**WHAT YOU WILL DO**
Leave out the pictures and repeat the entries below verbatim.

**RECORDS TO PROCESS**
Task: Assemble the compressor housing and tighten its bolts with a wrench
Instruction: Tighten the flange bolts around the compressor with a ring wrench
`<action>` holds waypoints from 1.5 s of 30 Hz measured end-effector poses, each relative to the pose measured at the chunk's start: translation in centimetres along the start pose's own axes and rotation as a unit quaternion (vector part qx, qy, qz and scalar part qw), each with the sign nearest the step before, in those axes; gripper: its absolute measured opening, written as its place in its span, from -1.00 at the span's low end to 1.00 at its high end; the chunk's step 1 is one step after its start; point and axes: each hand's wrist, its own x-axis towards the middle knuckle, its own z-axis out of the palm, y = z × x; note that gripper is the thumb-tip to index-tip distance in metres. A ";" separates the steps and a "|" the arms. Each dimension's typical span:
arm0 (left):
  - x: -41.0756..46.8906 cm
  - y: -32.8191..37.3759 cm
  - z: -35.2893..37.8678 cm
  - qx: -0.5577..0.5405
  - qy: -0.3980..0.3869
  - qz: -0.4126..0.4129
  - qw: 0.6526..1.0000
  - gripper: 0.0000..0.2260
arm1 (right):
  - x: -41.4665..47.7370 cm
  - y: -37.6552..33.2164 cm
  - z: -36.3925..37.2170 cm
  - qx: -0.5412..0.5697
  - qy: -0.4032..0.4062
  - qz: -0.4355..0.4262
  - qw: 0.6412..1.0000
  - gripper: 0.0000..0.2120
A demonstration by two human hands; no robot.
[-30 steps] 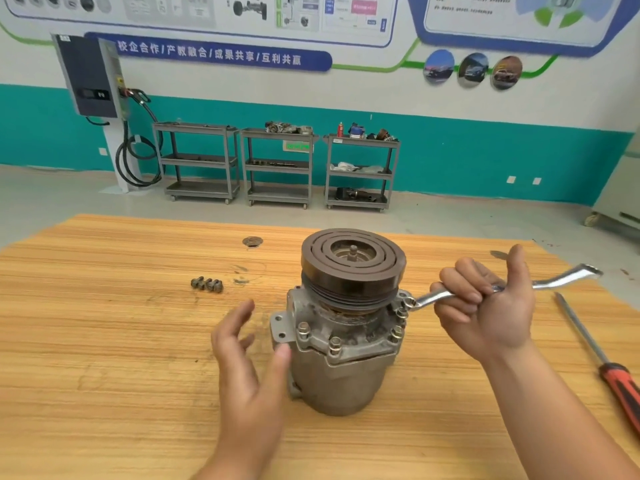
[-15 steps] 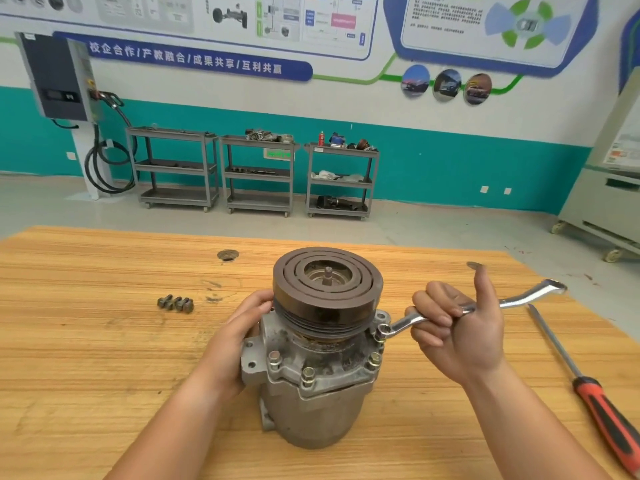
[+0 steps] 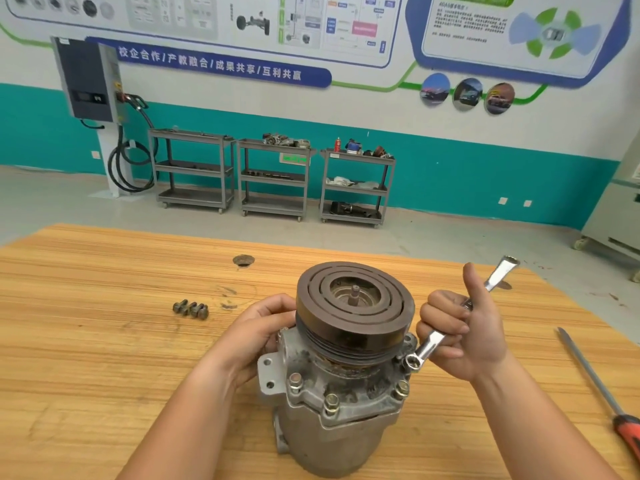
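A grey compressor housing [image 3: 346, 431] stands upright on the wooden table [image 3: 86, 358], with a dark grooved pulley [image 3: 353, 306] on top and several bolts [image 3: 330, 401] around its flange. My left hand [image 3: 259, 327] grips the housing's left side just under the pulley. My right hand [image 3: 460, 334] holds a silver ring wrench [image 3: 433, 344], thumb raised. The wrench's ring end sits on a bolt at the flange's right side, and its handle slants up and to the right.
Several loose bolts [image 3: 191, 309] lie together on the table left of the housing. A red-handled screwdriver [image 3: 602, 393] lies at the right edge. A small round hole [image 3: 243, 261] is in the tabletop behind. Shelving carts [image 3: 273, 178] stand by the far wall.
My left hand moved from open in front of the housing to gripping its left side. The wrench handle has swung from nearly level to a steeper slant, away from me.
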 end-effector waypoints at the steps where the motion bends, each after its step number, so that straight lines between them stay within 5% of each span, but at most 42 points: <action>1: -0.1 0.0 0.0 0.003 -0.001 0.000 1.000 -0.80 | 0.1 -0.1 -0.1 0.010 -0.007 0.010 1.000 -0.45; 6: -0.8 -0.6 -0.4 -0.002 -0.022 0.026 0.999 -0.65 | 0.1 -0.3 -0.3 0.034 0.021 0.020 0.999 -0.50; 9: -1.3 -0.8 -0.9 0.025 -0.012 0.053 0.998 -0.82 | -0.2 -0.2 1.0 -0.088 0.137 -0.036 0.986 -0.47; 15: -1.6 -1.5 -1.3 0.058 0.018 0.130 0.990 -0.84 | -3.2 3.9 4.4 -0.190 0.358 -0.274 0.872 -0.48; 19: -1.9 -2.1 -1.1 0.035 0.026 0.148 0.988 -0.81 | -4.5 8.8 6.7 -0.262 0.405 -0.375 0.791 -0.53; 23: -2.3 -2.1 -0.6 0.026 0.039 0.142 0.989 -0.86 | -3.6 12.6 7.6 -0.447 0.401 -0.400 0.692 -0.77; 25: -2.7 -2.3 -0.2 0.013 0.039 0.131 0.991 -0.82 | -3.7 12.3 8.3 -0.426 0.396 -0.410 0.703 -0.82; 29: -3.3 -2.7 0.4 -0.043 0.003 0.099 0.994 -0.87 | -4.3 8.1 10.3 -0.367 0.296 -0.448 0.760 -0.59; 35: -3.4 -3.1 0.8 -0.101 -0.005 0.077 0.992 -0.88 | -2.8 1.9 5.7 -0.207 0.304 -0.223 0.903 -0.39; 38: -3.2 -3.4 0.6 -0.092 -0.009 0.091 0.992 -0.88 | -1.8 1.0 2.8 -0.127 0.269 -0.148 0.943 -0.43; 45: -3.0 -4.0 0.2 -0.036 -0.052 0.147 0.987 -0.21 | -0.4 0.7 0.6 -0.090 0.161 -0.051 0.982 -0.47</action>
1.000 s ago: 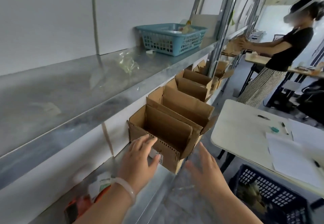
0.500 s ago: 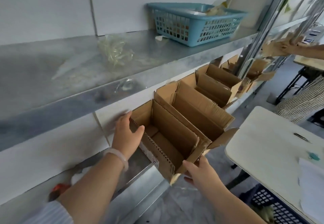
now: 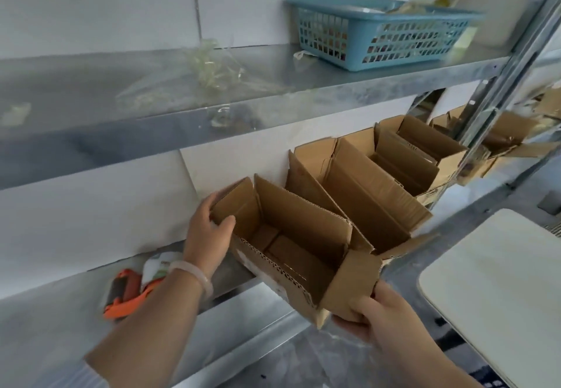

**YOUR RESPONSE**
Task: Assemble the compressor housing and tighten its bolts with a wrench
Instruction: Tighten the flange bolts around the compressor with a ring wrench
`<action>` holds waypoints from 1.5 s of 30 Hz measured end-effector poses, each relative to the pose measured at the chunk's start: translation in centimetres along the start pose's own axes and rotation as a unit quaternion (vector part qx, qy, qz and scalar part qw), each with the sign nearest the step before, in those axes; gripper: its absolute measured opening, written as its place in its span, from -1.00 at the span's low end to 1.00 at its high end; the chunk's step 1 is one step after its start; point and axes: each hand's wrist, its own x-axis towards the middle knuckle, its own z-axis out of the palm, y = z × x; note that gripper is the thumb-tip to index-tip distance in metres. A ";" separates the steps and a "|" the arms. Each dimension's typical span:
arm0 (left):
  - x: -41.0756..46.8906 cm
  - y: -32.8191..37.3759 cm
  - z: -35.2893..37.8678 cm
  - qx: -0.5577..0.5405
  - qy: -0.3980..0.3869
  - qz: -0.4126..0.4129
  - qw: 0.6526..1.0000
  - gripper: 0.0000..0.2260
arm1 (right):
  - x: -41.4665..47.7370 cm
  - y: -37.6552..33.2164 cm
  - z: -36.3925..37.2170 cm
  - qx: -0.5412..0.5697
  - qy: -0.4032..0.4062
  - qz: -0.4355..0.4262
  - qw: 0.6412..1.0000
  - gripper: 0.0000..0.2120
A demonstration by two human hands; no robot.
[-30 steps] 
[-15 steps] 
[+0 steps] 
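A grey compressor housing [image 3: 346, 431] stands upright on the wooden table [image 3: 86, 358], with a dark grooved pulley [image 3: 353, 306] on top and several bolts [image 3: 330, 401] around its flange. My left hand [image 3: 259, 327] grips the housing's left side just under the pulley. My right hand [image 3: 460, 334] holds a silver ring wrench [image 3: 433, 344], thumb raised. The wrench's ring end sits on a bolt at the flange's right side, and its handle slants up and to the right.
Several loose bolts [image 3: 191, 309] lie together on the table left of the housing. A red-handled screwdriver [image 3: 602, 393] lies at the right edge. A small round hole [image 3: 243, 261] is in the tabletop behind. Shelving carts [image 3: 273, 178] stand by the far wall.
My left hand moved from open in front of the housing to gripping its left side. The wrench handle has swung from nearly level to a steeper slant, away from me.
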 end-effector waypoints at the steps where the motion bends, each after its step number, so that straight lines between them stay within 5% of each span, but at most 42 points: <action>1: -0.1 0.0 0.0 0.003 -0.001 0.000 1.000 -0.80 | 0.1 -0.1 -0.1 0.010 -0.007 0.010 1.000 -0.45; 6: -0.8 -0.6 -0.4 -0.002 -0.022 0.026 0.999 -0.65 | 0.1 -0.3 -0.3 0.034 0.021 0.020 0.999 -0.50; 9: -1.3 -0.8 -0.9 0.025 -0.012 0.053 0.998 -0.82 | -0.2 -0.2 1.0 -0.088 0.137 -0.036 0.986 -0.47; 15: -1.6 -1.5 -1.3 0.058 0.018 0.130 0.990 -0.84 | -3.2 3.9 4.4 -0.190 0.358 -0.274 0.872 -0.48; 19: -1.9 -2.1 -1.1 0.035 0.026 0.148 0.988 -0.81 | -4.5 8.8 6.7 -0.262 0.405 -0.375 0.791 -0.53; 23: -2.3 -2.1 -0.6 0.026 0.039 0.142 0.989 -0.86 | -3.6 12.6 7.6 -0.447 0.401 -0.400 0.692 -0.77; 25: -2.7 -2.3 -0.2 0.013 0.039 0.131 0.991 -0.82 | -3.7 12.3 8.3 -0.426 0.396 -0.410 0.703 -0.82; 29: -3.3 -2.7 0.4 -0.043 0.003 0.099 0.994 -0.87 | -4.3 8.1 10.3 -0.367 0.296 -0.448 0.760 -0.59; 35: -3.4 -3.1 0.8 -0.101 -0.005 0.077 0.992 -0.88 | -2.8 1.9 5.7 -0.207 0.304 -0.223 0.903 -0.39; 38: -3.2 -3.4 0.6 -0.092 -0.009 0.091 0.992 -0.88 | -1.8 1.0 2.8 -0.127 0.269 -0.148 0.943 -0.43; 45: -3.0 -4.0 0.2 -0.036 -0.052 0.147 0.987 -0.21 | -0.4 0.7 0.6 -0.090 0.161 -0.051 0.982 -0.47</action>
1.000 s ago: 
0.500 s ago: 
now: 

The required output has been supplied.